The district has more than enough parking (2,121 spaces) but not enough coordination to make people realize that, the report argues. It recommends shifting some of the surface lots to new locations, and maximizing street parking by having cars park at an angle in front of stores rather than gobbling up horizontal spaces.
Finally, it envisions not building on some waterfront land, like that China-bound former Simkins site, but rather preserving it for public use and absorbing overflows from the Mill River. It also envisions “seasonal hoophouses and agricultural plots” on some of that land.
The report speaks of zoning changes in only general ways: The need to update rules to acknowledge that much modern manufacturing doesn’t create noise and smog, so you can have people living right by the spot without a problem, for instance. It calls for zoning changes that make more “live/work” and “live/make” spaces possible, more retail mixes with industrial plants, and more maritime uses for spots along the Mill River.
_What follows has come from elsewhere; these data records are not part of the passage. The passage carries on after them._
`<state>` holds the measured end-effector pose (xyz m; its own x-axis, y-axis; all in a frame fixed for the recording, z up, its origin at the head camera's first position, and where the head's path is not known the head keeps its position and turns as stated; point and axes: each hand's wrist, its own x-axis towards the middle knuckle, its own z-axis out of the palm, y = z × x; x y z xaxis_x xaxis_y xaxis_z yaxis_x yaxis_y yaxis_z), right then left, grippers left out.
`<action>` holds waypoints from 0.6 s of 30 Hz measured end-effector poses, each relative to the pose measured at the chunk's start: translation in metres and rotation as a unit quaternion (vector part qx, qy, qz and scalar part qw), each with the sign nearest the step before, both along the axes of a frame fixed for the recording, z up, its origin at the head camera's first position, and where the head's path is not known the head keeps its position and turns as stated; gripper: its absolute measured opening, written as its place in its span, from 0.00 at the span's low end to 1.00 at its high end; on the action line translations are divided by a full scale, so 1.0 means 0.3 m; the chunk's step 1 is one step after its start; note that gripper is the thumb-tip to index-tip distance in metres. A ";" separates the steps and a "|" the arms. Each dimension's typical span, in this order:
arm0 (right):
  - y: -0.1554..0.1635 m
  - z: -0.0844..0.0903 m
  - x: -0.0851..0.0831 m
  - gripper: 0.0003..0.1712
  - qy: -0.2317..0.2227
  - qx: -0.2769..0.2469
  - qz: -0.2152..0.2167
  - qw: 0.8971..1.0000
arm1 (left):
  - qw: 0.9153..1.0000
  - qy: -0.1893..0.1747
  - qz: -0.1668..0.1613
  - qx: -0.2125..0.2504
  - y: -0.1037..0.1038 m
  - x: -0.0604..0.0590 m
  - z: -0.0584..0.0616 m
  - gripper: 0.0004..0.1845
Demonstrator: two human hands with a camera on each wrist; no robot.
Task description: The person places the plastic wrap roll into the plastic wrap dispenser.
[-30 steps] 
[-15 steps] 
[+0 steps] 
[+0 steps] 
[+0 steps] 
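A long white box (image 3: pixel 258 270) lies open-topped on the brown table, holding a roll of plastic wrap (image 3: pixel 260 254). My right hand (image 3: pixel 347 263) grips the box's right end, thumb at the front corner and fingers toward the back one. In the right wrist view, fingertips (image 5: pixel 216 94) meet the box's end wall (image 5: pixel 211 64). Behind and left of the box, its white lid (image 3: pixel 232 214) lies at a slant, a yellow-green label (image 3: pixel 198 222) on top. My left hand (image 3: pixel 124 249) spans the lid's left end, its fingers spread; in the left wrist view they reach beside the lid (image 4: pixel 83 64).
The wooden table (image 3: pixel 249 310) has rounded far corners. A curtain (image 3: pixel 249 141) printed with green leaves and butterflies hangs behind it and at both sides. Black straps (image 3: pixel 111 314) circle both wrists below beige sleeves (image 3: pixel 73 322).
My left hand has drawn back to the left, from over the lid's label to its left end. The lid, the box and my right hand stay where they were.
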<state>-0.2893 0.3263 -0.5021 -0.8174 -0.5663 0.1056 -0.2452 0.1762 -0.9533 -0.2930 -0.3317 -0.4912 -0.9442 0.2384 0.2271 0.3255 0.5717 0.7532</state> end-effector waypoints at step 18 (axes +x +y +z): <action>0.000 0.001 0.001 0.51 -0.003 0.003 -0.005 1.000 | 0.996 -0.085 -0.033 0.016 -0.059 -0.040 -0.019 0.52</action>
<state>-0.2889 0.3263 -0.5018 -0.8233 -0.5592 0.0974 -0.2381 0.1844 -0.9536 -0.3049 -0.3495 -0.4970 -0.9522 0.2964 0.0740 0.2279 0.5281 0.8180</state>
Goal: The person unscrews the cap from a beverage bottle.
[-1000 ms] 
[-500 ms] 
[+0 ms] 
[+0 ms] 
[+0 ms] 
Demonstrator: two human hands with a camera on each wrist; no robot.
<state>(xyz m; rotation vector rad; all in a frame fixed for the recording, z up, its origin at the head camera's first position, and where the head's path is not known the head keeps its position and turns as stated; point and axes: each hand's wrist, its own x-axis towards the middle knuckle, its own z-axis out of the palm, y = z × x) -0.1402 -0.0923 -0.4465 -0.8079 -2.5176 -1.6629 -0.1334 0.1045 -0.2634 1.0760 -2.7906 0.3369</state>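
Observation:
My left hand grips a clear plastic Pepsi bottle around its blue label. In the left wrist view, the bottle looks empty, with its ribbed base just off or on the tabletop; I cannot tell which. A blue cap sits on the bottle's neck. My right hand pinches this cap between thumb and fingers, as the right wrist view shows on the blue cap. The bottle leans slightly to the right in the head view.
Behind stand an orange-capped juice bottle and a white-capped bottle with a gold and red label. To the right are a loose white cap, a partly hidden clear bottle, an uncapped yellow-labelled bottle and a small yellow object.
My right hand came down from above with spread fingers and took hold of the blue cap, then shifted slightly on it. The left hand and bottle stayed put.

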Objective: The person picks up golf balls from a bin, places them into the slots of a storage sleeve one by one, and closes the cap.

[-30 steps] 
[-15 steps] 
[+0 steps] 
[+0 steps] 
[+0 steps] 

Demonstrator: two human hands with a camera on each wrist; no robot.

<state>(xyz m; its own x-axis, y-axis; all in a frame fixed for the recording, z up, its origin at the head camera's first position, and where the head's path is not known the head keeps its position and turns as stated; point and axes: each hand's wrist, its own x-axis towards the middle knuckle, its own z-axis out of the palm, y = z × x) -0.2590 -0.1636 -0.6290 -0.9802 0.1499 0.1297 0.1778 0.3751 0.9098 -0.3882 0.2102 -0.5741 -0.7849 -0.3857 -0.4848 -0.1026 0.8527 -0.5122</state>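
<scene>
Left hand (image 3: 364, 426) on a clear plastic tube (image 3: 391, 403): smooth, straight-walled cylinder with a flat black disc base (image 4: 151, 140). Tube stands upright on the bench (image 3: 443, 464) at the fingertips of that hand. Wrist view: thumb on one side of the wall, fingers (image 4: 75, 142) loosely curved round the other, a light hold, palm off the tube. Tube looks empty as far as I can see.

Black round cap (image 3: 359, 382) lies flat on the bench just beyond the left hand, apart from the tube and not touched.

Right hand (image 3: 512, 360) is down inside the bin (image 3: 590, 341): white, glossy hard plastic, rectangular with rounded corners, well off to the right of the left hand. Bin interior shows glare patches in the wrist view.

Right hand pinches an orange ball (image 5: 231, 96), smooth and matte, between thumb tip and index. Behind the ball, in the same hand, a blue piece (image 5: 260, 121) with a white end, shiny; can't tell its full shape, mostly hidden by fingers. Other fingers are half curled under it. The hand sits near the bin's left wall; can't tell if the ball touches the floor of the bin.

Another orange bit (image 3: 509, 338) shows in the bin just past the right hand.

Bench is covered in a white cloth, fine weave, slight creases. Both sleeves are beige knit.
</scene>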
City Hall’s Murphy (pictured Wednesday) said she expects to have specific zoning proposals to submit to the Board of Aldermen later this year.
Much like the industrial gems buried in a district most people haven’t noticed, a planning-philosophy gem is buried on page 63 of the new Mill River District report, a passage containing an argument about economic development not often found in reports issued by government or private-sector planning agencies. Titled “The Economic Threat of Gentrification,” it reads:
“Today many of the industrial buildings purpose-built in these segregated districts are no longer compatible with large-scale manufacturing operations due to the limitations of building design and construction. Increasingly across the country, prewar industrial buildings with ‘character’ are being converted to residential lofts, commercial space, and boutique product manufacturing spaces. Despite this trend, which is helping to bring energy and jobs back to depopulated urban districts, a balance must be struck between the desire to preserve these buildings through gentrification and the need to protect industrial properties that can support more intensive manufacturing employment. Within the Mill River district, larger parcels are available that can serve as future job centers for the City.”